- **Exercise**: After reading each line of the entries, give the number of lines that contain "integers" and nothing else.

Source records

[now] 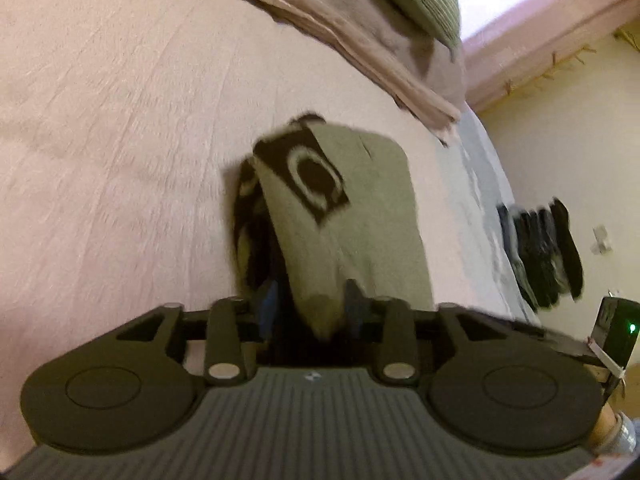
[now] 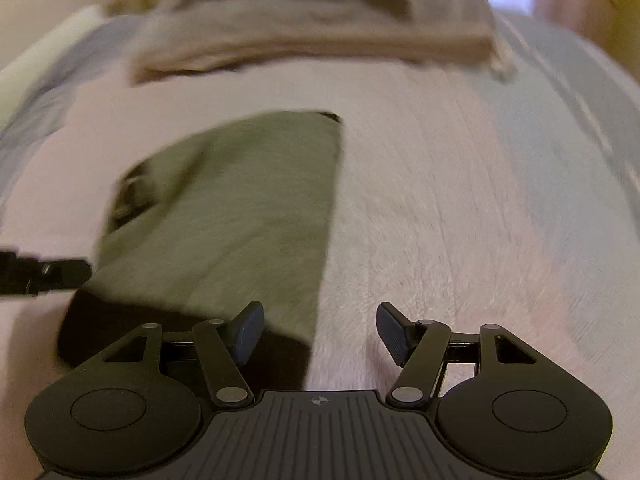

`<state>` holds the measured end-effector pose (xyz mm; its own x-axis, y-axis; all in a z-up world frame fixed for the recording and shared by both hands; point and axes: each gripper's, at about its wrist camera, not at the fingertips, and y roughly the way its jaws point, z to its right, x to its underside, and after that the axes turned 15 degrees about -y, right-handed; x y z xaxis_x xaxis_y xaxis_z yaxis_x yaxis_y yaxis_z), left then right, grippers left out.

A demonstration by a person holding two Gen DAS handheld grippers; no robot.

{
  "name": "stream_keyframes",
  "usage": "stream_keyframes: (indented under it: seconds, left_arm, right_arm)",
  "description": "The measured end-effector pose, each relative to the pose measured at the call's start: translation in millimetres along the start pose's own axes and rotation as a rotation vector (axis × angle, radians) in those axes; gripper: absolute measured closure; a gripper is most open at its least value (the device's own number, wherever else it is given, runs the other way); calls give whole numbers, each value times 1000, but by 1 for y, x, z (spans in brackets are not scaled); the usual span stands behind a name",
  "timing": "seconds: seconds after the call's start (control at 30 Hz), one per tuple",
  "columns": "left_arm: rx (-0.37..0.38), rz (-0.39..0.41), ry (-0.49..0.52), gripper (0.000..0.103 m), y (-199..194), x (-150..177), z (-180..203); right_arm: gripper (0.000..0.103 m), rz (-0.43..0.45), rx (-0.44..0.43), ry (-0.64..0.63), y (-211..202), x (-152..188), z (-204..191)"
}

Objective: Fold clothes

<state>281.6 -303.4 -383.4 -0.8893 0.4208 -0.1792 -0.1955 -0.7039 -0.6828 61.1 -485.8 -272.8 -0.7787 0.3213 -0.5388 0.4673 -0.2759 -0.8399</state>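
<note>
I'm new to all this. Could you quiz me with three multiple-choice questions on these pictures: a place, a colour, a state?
1. Where does the grey-green garment lie?
A on the pink sheet
B on the floor
C in a basket
2. What colour is its patch?
A red
B black
C yellow
3. How is the right gripper?
A shut on the garment
B shut on a pillow
C open, empty
Answers: 1 A, the sheet lies under it; 2 B, black around a pale ring; 3 C, fingers apart, nothing between.
</note>
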Motion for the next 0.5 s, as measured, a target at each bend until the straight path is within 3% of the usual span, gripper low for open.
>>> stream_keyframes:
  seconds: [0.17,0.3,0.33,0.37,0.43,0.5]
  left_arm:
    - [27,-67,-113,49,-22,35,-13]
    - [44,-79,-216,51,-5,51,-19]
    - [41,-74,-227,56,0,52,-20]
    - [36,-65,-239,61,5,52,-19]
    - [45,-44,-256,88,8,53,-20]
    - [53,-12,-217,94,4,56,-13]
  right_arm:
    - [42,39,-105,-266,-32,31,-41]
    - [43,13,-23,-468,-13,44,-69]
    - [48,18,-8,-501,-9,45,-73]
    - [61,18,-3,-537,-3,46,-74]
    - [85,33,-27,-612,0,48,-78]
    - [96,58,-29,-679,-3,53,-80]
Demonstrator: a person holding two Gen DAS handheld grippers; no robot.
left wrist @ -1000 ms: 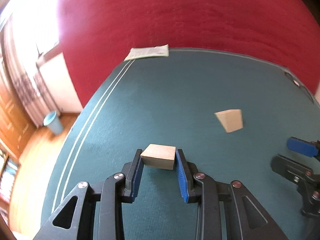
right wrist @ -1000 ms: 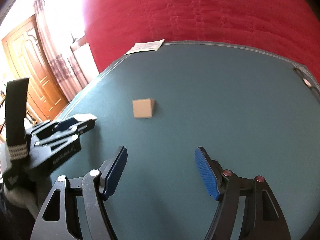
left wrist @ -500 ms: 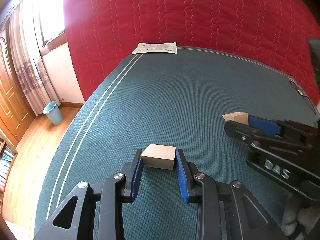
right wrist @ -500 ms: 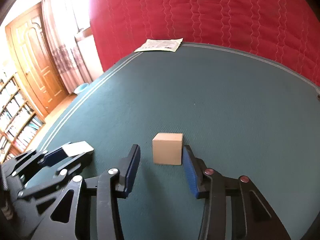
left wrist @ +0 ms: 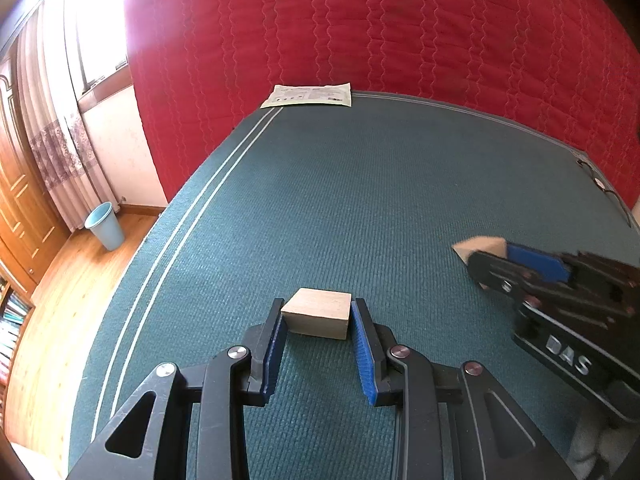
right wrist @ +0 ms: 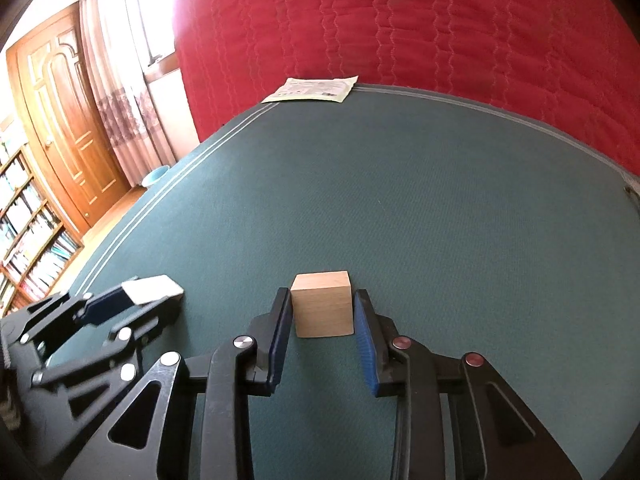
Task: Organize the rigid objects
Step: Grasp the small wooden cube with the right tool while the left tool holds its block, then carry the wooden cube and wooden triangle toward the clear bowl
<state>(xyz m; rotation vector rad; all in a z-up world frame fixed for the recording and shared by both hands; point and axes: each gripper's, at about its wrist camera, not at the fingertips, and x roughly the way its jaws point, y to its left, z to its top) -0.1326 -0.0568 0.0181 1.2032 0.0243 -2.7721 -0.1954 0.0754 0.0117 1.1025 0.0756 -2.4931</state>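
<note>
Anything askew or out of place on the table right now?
Nothing stands out. Each tool grips one intact wooden block: left tool on the flat block, right tool on the cube. A paper sheet lies flat at the far edge.

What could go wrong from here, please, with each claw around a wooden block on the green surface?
1. The right claw flanks the cube-shaped block with a thin gap showing at the right pad, so a lift now might leave it behind or tilt it.
2. The left claw grips the flat block near its fingertips only; a quick swing could let it pivot or slip out.
3. The two claws sit close together, so they may collide when the blocks are brought together.
</note>
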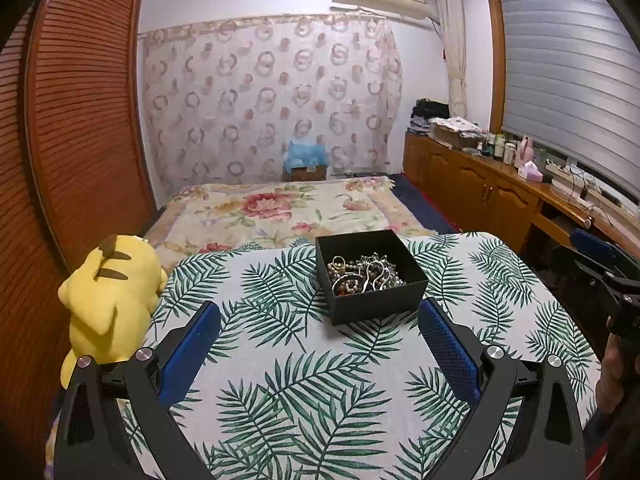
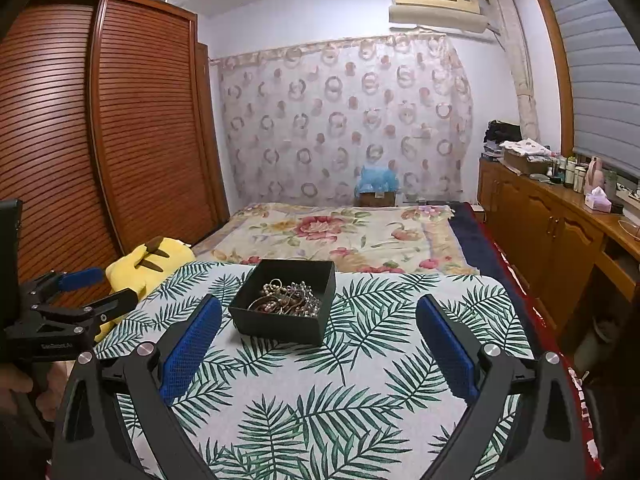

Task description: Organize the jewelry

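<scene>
Both grippers hover above the near part of the leaf-print table [image 1: 304, 360], with nothing between their pads. Your left gripper [image 1: 320, 344] has its jaws spread wide, and your right gripper [image 2: 320, 344] is spread just as wide; neither touches anything. The task's thing is the jewelry [image 1: 362, 274], a tangled heap of bead strands, rings and silver pieces lying inside the open black box [image 1: 372, 304], which stands on the table toward its far edge (the bed lies just beyond). From the left gripper the box lies ahead and slightly to the right, its near wall falling between the two blue pads in that view, closer to the right-hand one. From the right gripper the same black box [image 2: 280, 328] lies ahead and to the left, close beside the left-hand blue pad, with the jewelry [image 2: 286, 300] visible over its near rim. The box looks roughly square, so it offers no clear long axis; it sits turned at a slight angle to both views. Neither hand appears clearly nearer: both stand short of the box on its near side. Judge the approach as a forward reach and a descent over the near wall. A yellow plush toy [image 1: 108, 300] rests at the table's left edge, well apart from the box.
</scene>
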Demonstrator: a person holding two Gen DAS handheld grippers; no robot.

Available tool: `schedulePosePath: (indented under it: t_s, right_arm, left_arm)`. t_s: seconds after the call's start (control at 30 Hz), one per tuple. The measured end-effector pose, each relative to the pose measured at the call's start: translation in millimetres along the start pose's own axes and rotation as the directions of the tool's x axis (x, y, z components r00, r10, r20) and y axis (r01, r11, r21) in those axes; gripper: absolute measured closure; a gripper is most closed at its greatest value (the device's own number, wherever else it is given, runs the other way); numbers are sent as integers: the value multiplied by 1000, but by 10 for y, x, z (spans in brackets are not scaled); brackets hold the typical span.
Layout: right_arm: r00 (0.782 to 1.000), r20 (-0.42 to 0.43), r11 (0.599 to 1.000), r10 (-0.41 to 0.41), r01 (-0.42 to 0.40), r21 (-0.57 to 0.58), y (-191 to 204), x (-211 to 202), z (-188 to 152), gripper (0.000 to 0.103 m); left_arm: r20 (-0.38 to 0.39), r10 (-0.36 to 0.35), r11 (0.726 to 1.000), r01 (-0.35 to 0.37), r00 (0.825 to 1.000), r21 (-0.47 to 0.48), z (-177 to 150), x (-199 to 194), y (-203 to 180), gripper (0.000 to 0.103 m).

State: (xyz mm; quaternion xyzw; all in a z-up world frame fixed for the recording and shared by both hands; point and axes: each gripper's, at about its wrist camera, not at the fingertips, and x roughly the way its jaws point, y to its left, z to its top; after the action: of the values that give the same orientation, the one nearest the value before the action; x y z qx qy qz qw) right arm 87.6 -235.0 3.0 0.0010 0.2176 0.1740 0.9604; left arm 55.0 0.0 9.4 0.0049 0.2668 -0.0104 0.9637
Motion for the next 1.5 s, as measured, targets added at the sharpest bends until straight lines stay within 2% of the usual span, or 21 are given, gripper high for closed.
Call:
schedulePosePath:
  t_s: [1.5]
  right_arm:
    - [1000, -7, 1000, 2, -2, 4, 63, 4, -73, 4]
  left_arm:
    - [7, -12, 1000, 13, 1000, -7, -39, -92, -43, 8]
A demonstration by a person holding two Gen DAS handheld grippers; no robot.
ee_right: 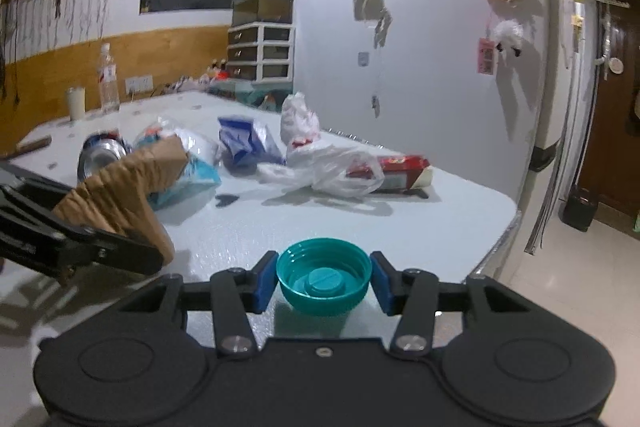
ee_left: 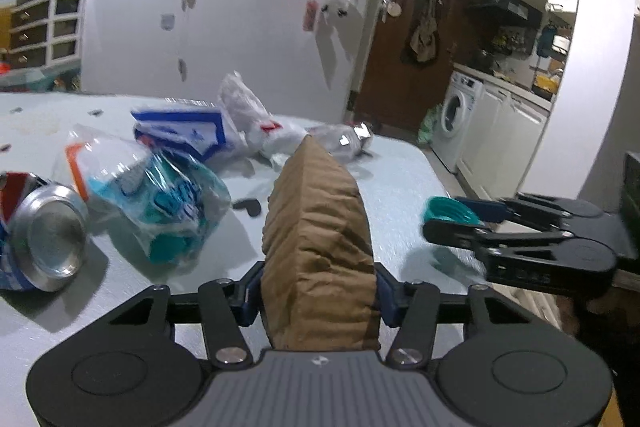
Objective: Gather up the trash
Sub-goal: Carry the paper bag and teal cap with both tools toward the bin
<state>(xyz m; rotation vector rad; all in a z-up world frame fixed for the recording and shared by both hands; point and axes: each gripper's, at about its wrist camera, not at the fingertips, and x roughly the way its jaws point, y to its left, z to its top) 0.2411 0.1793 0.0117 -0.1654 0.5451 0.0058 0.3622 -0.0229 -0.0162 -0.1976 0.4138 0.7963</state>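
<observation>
My left gripper [ee_left: 318, 291] is shut on a crumpled brown paper bag [ee_left: 316, 227], which sticks up and forward between its blue pads. From the right wrist view the same paper bag [ee_right: 132, 179] shows at the left, with the left gripper [ee_right: 120, 247] below it. My right gripper [ee_right: 324, 281] is shut on a teal plastic cap [ee_right: 325, 267], open side up, held just above the table [ee_right: 420, 219]. On the table behind lie a crushed can [ee_left: 44, 239], a clear printed bag [ee_left: 156, 203], a blue-white packet [ee_left: 188, 131], a white plastic bag [ee_right: 320, 163] and a red packet [ee_right: 400, 167].
A clear bottle [ee_right: 108, 83] and a white cup [ee_right: 76, 103] stand at the table's far left. The table's rounded right edge [ee_right: 500, 223] drops to a tiled floor. A washing machine [ee_left: 456, 115] and white cabinets stand further right. A small black piece [ee_left: 246, 205] lies near the bags.
</observation>
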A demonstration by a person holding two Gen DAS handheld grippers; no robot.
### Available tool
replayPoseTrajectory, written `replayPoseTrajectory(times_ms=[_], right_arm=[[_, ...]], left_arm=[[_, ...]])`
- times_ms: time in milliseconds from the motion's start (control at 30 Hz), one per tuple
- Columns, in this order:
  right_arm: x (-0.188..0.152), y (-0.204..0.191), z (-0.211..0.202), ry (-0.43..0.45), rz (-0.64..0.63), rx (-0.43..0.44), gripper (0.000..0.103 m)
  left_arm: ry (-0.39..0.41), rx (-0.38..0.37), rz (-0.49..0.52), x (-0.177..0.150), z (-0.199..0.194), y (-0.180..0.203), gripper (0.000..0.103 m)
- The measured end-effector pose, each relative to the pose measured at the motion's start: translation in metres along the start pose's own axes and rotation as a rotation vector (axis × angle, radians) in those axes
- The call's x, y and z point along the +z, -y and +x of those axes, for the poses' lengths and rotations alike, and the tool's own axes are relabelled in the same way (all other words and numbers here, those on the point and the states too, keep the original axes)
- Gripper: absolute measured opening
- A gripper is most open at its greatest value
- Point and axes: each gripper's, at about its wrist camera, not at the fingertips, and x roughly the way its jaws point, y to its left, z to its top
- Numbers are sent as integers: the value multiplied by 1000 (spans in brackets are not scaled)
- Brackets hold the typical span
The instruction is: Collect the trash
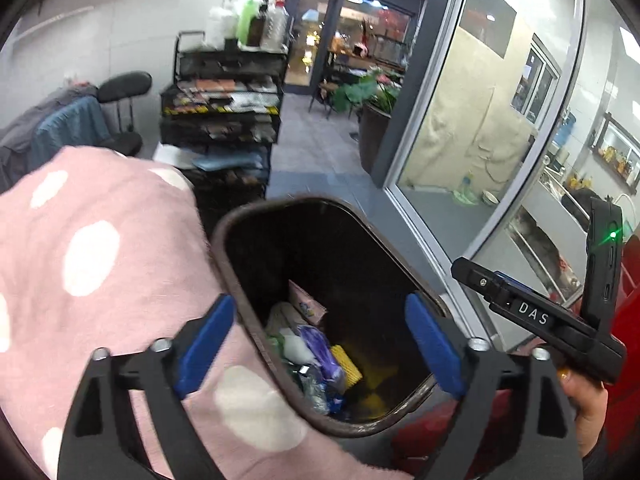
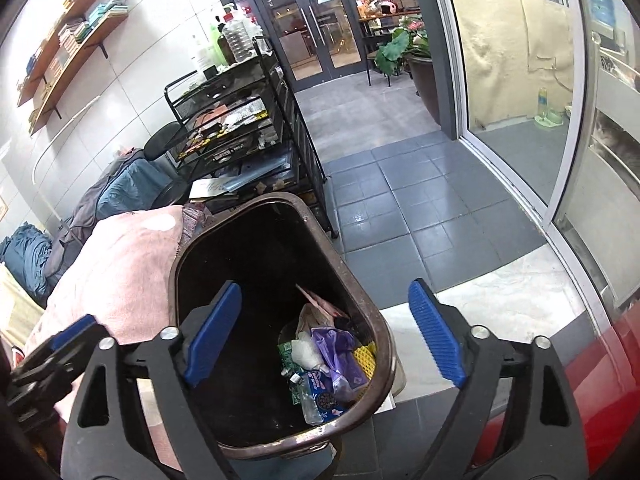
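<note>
A dark brown trash bin [image 1: 256,216] stands below both grippers; it also shows in the right wrist view [image 2: 360,300]. Inside lies a pile of trash [image 1: 316,356]: a purple wrapper [image 2: 340,356], a yellow mesh piece [image 2: 366,354], a clear bottle [image 2: 310,400] and a pink carton [image 1: 306,306]. My left gripper [image 1: 320,344] is open and empty above the bin. My right gripper [image 2: 326,332] is open and empty above the bin. The right gripper's body [image 1: 540,316] shows at the right of the left wrist view.
A pink dotted blanket [image 1: 88,264] lies against the bin's left side. A black wire rack cart [image 2: 240,128] with bottles stands behind. Grey tiled floor [image 2: 400,192] stretches toward glass doors. A sliding glass door frame [image 2: 520,192] runs along the right. A potted plant [image 2: 408,56] stands far back.
</note>
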Motion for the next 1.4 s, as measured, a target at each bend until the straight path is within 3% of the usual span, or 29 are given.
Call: replayPoseTrajectory(times_ms=[100, 300, 600, 733, 1033, 1400], right_arm=[[-2, -8, -4, 17, -20, 17, 88], [-15, -41, -24, 91, -98, 69, 93], [-53, -111, -63, 229, -291, 151, 98], [-73, -137, -80, 271, -378, 209, 98], [-112, -173, -110, 360, -485, 271, 98], [-132, -181, -142, 351, -508, 353, 98]], left_arm=[[36, 39, 3, -3, -16, -6, 98], [119, 132, -24, -17, -61, -27, 98], [242, 419, -87, -50, -125, -61, 98], [280, 495, -161, -69, -150, -77, 98], [363, 615, -224, -104, -192, -88, 98], [425, 632, -218, -117, -210, -71, 98]])
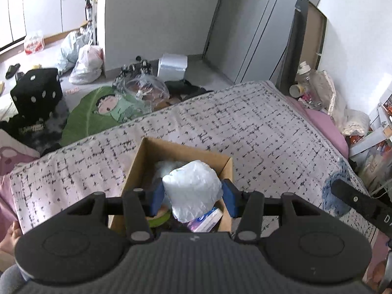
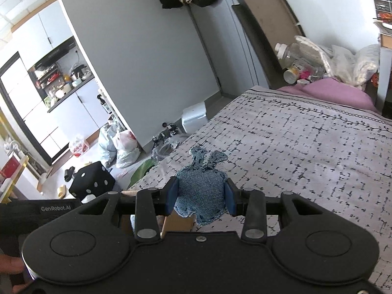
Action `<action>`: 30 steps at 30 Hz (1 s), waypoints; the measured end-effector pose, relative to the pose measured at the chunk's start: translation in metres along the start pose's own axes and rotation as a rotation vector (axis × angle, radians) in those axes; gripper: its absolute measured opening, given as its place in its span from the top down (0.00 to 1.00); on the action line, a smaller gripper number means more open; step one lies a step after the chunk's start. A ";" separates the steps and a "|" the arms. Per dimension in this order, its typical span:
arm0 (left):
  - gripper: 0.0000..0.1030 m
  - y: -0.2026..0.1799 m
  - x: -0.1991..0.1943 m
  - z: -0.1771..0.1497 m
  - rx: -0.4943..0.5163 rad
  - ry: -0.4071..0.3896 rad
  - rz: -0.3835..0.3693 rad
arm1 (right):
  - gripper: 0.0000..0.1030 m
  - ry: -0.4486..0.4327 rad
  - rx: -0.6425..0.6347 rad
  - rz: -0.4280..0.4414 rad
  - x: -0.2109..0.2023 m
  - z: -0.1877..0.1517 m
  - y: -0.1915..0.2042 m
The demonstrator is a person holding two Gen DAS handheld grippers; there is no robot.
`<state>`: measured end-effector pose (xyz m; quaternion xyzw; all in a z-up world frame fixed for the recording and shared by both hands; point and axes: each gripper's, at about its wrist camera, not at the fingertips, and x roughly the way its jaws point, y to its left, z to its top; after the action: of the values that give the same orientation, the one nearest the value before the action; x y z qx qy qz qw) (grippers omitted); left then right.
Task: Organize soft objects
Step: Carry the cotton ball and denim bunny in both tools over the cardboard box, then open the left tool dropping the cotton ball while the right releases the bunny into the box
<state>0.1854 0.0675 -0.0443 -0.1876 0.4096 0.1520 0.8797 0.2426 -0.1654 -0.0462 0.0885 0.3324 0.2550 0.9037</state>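
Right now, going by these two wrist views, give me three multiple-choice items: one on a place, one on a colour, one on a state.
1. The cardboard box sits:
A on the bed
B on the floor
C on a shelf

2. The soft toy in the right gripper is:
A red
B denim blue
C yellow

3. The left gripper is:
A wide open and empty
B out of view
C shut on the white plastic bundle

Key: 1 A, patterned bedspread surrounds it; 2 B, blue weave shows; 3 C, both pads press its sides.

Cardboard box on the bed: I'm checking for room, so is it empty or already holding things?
Already holding things. The cardboard box is open-topped, with a tissue pack and something green visible inside.
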 end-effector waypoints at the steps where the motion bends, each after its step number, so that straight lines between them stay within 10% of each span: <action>1: 0.52 0.004 0.001 -0.001 -0.011 0.007 0.001 | 0.62 0.000 0.000 0.001 0.001 -0.001 0.002; 18: 0.51 0.043 0.028 -0.016 -0.062 0.096 -0.015 | 0.62 0.088 -0.071 0.043 0.035 -0.023 0.051; 30: 0.26 0.056 0.033 -0.013 -0.075 0.122 -0.003 | 0.61 0.152 -0.090 0.069 0.063 -0.037 0.071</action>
<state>0.1740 0.1146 -0.0894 -0.2299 0.4562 0.1544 0.8457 0.2305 -0.0724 -0.0862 0.0397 0.3851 0.3067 0.8695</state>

- **Worked solution**: 2